Compatible with PySpark 2.0 and later.

Information

Using sparkContext.parallelize() to convert an in-memory Python object into an RDD, only to immediately pass it to spark.read.csv(), sends data through the full Spark serialisation pipeline for no reason:

  1. sparkContext.parallelize(data.split("\n")) serialises Python objects into JVM-side RDD partitions
  2. spark.read.csv(rdd, ...) then deserialises and re-parses those partitions as CSV

The data never needed to leave the driver. spark.createDataFrame(pd.read_csv(...)) parses the CSV entirely in the driver process via Pandas and hands the result directly to Spark — no RDD, no JVM round-trip, no unnecessary serialisation overhead.

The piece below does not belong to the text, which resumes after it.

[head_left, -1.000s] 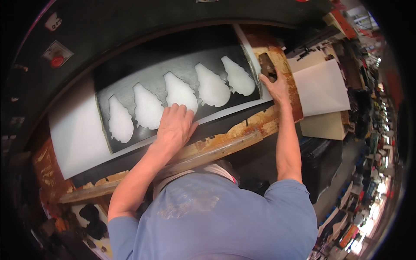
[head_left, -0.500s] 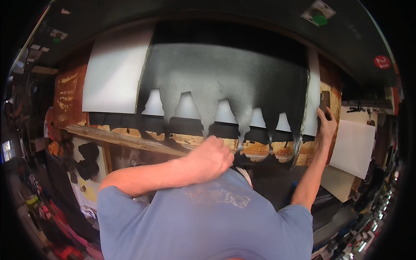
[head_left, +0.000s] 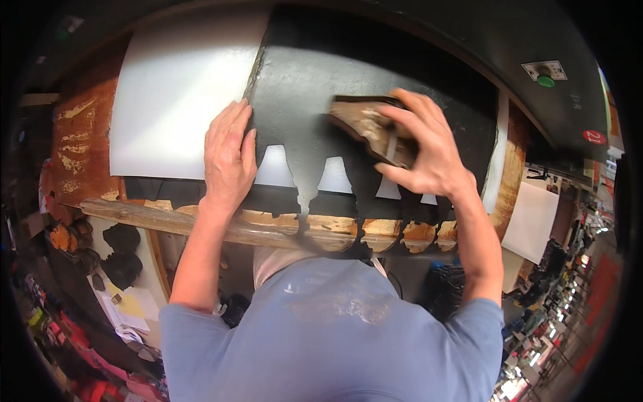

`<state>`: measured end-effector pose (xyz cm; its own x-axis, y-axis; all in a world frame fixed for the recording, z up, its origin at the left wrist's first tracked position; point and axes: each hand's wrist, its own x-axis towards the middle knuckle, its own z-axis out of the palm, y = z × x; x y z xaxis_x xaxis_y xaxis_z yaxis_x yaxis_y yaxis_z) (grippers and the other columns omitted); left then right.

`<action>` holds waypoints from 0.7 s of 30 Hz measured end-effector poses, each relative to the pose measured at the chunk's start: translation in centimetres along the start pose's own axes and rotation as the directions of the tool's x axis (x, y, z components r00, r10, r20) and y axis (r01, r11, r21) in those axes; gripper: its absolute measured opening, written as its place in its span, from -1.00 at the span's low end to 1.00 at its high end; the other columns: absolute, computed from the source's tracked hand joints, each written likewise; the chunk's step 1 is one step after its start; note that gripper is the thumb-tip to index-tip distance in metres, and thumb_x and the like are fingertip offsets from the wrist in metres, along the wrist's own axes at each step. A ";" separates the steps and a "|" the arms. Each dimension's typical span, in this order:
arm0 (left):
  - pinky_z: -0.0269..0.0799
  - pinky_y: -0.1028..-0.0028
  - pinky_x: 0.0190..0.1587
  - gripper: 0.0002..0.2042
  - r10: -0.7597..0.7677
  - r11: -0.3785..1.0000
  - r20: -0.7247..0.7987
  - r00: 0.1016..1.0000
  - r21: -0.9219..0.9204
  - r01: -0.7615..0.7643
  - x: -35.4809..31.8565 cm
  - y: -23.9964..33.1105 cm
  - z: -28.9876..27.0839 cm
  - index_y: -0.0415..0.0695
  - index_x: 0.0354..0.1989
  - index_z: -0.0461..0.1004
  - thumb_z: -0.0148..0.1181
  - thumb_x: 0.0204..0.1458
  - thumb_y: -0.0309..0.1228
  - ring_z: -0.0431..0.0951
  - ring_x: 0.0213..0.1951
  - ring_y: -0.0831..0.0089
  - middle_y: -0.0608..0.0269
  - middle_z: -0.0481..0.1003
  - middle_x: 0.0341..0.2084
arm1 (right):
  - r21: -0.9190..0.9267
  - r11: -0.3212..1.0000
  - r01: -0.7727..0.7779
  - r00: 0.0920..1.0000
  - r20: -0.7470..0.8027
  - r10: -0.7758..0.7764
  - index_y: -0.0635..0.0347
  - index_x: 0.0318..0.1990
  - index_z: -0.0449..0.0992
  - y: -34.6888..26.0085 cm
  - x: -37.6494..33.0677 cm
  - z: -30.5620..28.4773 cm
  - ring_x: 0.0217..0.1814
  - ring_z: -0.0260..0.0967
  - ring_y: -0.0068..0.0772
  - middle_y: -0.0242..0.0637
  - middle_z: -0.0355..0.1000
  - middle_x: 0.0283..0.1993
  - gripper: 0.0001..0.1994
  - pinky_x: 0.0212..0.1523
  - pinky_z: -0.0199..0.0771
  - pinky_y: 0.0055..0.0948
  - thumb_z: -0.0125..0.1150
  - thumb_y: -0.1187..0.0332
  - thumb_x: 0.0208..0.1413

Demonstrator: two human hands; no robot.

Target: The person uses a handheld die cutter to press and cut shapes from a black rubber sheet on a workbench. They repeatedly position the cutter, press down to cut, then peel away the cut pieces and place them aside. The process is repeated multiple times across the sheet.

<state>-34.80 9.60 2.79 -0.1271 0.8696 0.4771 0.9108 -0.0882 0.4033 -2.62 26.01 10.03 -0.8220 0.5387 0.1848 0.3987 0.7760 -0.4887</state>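
A black sheet [head_left: 375, 74] with rounded shapes cut out of its near edge lies over a white board [head_left: 181, 87] on a worn wooden bench. My left hand [head_left: 229, 155] rests flat with fingers together on the sheet's left edge, where black meets white. My right hand [head_left: 422, 149] grips a brown wooden block-like tool [head_left: 365, 124] and holds it down on the black sheet, right of centre. White shows through the cut-outs [head_left: 335, 175] between my hands.
The bench's rough wooden front edge [head_left: 268, 228] runs below the sheet. A white panel [head_left: 532, 218] stands at the right. A dark machine housing with a green button [head_left: 546, 82] curves above. Dark cut pieces [head_left: 124, 251] and papers lie low left.
My right hand has come from the bench's right edge onto the middle of the black sheet with the wooden tool. My left hand moved from the near edge up to the sheet's left border.
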 end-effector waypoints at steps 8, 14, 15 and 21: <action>0.46 0.07 0.32 -0.53 -0.104 0.991 -0.035 0.994 -0.085 0.101 -0.1 0.2 0.2 -0.27 0.26 0.51 0.27 0.13 -0.73 0.58 0.24 -0.07 -0.04 0.61 0.17 | -0.152 0.855 0.497 0.831 0.366 -0.418 -0.28 0.45 0.44 -1.1 10.5 1.3 0.69 0.05 0.15 -0.08 0.19 0.62 -0.07 0.70 -0.10 0.28 0.48 0.61 -0.20; 0.45 0.09 0.34 -0.55 -0.112 0.990 -0.028 0.993 -0.091 0.109 -0.3 0.3 0.4 -0.27 0.28 0.51 0.22 0.19 -0.74 0.56 0.30 -0.06 0.00 0.63 0.19 | 0.338 0.809 -0.480 0.862 0.011 0.507 0.18 0.59 0.25 -6.0 5.4 4.5 0.70 0.06 0.18 0.16 0.16 0.63 -0.18 0.67 0.08 0.01 0.43 0.41 0.15; 0.45 0.09 0.34 -0.55 -0.114 0.990 -0.021 0.993 -0.085 0.112 -0.4 0.2 0.5 -0.27 0.28 0.51 0.22 0.19 -0.74 0.56 0.30 -0.06 -0.01 0.63 0.19 | 0.512 0.615 -0.599 0.737 0.052 0.674 0.22 0.60 0.22 -7.6 4.7 5.9 0.69 0.10 0.13 0.17 0.15 0.63 -0.19 0.67 0.06 -0.01 0.44 0.32 0.23; 0.43 0.08 0.35 -0.53 -0.091 0.990 -0.018 0.996 -0.111 0.089 -0.4 -0.2 0.3 -0.28 0.30 0.50 0.22 0.19 -0.73 0.55 0.31 -0.06 -0.04 0.62 0.20 | 0.121 0.867 -0.483 0.809 -0.317 0.495 0.15 0.54 0.27 -10.1 6.2 13.6 0.63 -0.01 0.58 0.53 -0.17 0.63 0.12 0.55 0.21 0.18 0.77 0.02 -0.21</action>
<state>-34.82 9.46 2.28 -0.2167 0.8651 0.4524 0.8467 -0.0641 0.5281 -17.30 16.99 4.49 -0.3381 0.9241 0.1780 0.6938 0.3725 -0.6163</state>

This applies to both the split form and the inline form:

# split form
rdd = spark.sparkContext.parallelize(data.split("\n"))
df  = spark.read.csv(rdd, header=True, sep=';')

# inline form
df = spark.read.csv(spark.sparkContext.parallelize(data.split("\n")), header=True, sep=';')

Best practices

Parse small, in-memory CSV payloads directly with Pandas and wrap the result in a DataFrame.

Example

Bad:

from io import StringIO

rdd = spark.sparkContext.parallelize(data.split("\n"))
df  = spark.read.csv(rdd, header=True, sep=';')

Good:

import pandas as pd
from io import StringIO

df = spark.createDataFrame(pd.read_csv(StringIO(data), sep=";", dtype="str"))